Project Syndicate, April 29th, 2011.
Why did Greece, Ireland, and Portugal have to seek shelter under the European Union’s rescue umbrella, and why is Spain a potential candidate?
For many, the answer is obvious: international markets no longer want to finance the “GIPS.” But that is only half true. In fact, international markets have not financed any of them to a considerable extent for the past three years; the European Central Bank has. The so-called “Target” accounts, hitherto ignored by the media, show that the ECB has been much more involved in rescue operations than is commonly known.
But now the ECB no longer wants to do it, and is urging eurozone members to step in.
Normally, a country’s current-account deficit (trade deficit minus transfers from other countries) is financed with foreign private capital. In a currency union, however, central-bank credit may play this role if private capital flows are insufficient. This is what happened in the eurozone when the interbank market first broke down in mid-2007.
The GIPS’ own central banks started to lend newly printed money to their private banks, and this money was then used to finance the current account deficit. These funds went to the exporting countries, where they circulated as part of normal transactions. The exporting countries’ central banks responded by reducing their emissions of fresh money to be lent to the domestic economy. In effect, central-bank money lending in exporting countries, above all in Germany, was diverted to the GIPS.
The ECB’s policy was not inflationary, because the aggregate stock of central-bank money in the eurozone was unaffected. But, as GIPS’ central-bank lending came at the expense of central-bank lending within the eurozone’s exporting countries, the policy amounted to a forced capital export from these countries to the GIPS.
The amount of the ECB’s “replacement lending” is shown by the so-called Target2 account, which measures the deficit or surplus of a country’s financial transactions with other countries. As the account includes international payments for both trade in goods and financial claims, a deficit in a country’s Target account indicates foreign borrowing via the ECB, whereas a surplus denotes foreign lending via the ECB.

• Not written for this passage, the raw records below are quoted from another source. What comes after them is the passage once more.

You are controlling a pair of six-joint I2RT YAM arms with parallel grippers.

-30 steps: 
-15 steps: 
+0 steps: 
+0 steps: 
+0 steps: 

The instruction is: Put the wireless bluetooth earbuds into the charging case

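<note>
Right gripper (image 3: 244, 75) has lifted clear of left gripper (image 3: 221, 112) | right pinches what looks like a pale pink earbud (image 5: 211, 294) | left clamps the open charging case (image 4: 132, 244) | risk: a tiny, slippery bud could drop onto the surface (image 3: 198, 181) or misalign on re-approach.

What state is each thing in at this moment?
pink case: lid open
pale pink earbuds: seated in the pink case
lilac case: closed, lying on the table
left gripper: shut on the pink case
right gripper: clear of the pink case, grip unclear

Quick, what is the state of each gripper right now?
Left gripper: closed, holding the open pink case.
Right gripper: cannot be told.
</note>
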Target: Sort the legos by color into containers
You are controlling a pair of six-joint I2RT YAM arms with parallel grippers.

The balance is not reported on the ECB’s balance sheet, since it is zero in the aggregate, but it does show up on the respective balance sheets of the national central banks as interest-bearing claims against, and liabilities to, the ECB system. Until mid-2007, the Target accounts were close to zero, but since then, they have grown by about €100 billion per year.
For example, the Bundesbank’s Target claims ballooned from €5 billion in 2006 to €323 billion by March 2011. The counterpart to these claims were the GIPS’ liabilities, which had grown to about €340 billion by the end of last year. Interestingly, the GIPS’ cumulative current-account deficits from 2008 through 2010 were of roughly the same order of magnitude – €365 billion, to be precise.
Had the ECB failed to finance these deficits, the GIPS would have had a hard time finding the money to pay for their net imports. If they succeeded at all, high interest rates would have induced them to tighten their belts, and their current-account deficits, which in the case of Greece and Portugal exceeded 10% of GDP, would have diminished.
One should not criticize the ECB for propping up the GIPS’ current accounts during the global crisis. Unconventional measures were necessary to prevent their economies from collapsing. But it should be clear that this was not a sui generis monetary policy; it was a bailout. Now that the world economy has largely recovered from the crisis, it is time to end this policy – not least because the ECB is running out of ammunition.
By the end of last year, the aggregate stock of central-bank money in the euro area was €1.07 trillion euros, and €380 billion euros was already absorbed by ECB credit to the GIPS. So financing a continued GIPS current-account deficit of about €100 billion a year would consume the entire stock of base money within another six or seven years.
To exit this policy, the ECB wants the EU’s Luxembourg rescue facility, EFSF or ESM to take over, and some countries even call for the issuance of eurobonds. But this would simply prolong community financing of the GIPS’ current-account deficits, now in its fourth year, for another couple of years. In the end, either the euro will collapse, or a transfer union will be established in Europe, in which the current-account deficits will be financed with inter-country donations.
It would be better if the EU kept the Luxembourg fund for real emergency measures, and if the ECB instructed its member institutions in the GIPS to demand significantly better collateral for their lending operations. Tight national caps on Target balances could provide the right incentive to comply. Such a cap would not eliminate current-account deficits, but it would reduce deficits to the flow of private capital willing to finance them.
Setting a cap on Target accounts is a fundamentally more appropriate policy to keep current-account deficits in check than the wage policies contemplated by the new Pact for the Euro. Wage policies are appropriate only for centrally planned economies.
Perhaps the GIPS should ponder how Italy handled itself. Even though it had to pay interest premiums and was running a current-account deficit, Mario Draghi (the leading contender to take over the ECB this autumn) kept his central bank’s lending under tight control throughout the crisis. Although it must have been sorely tempted, Italy did not accumulate Target deficits. It opted for virtuous abstention.
Hans-Werner Sinn is Professor of Economics and Public Finance, University of Munich, and President of the Ifo Institute.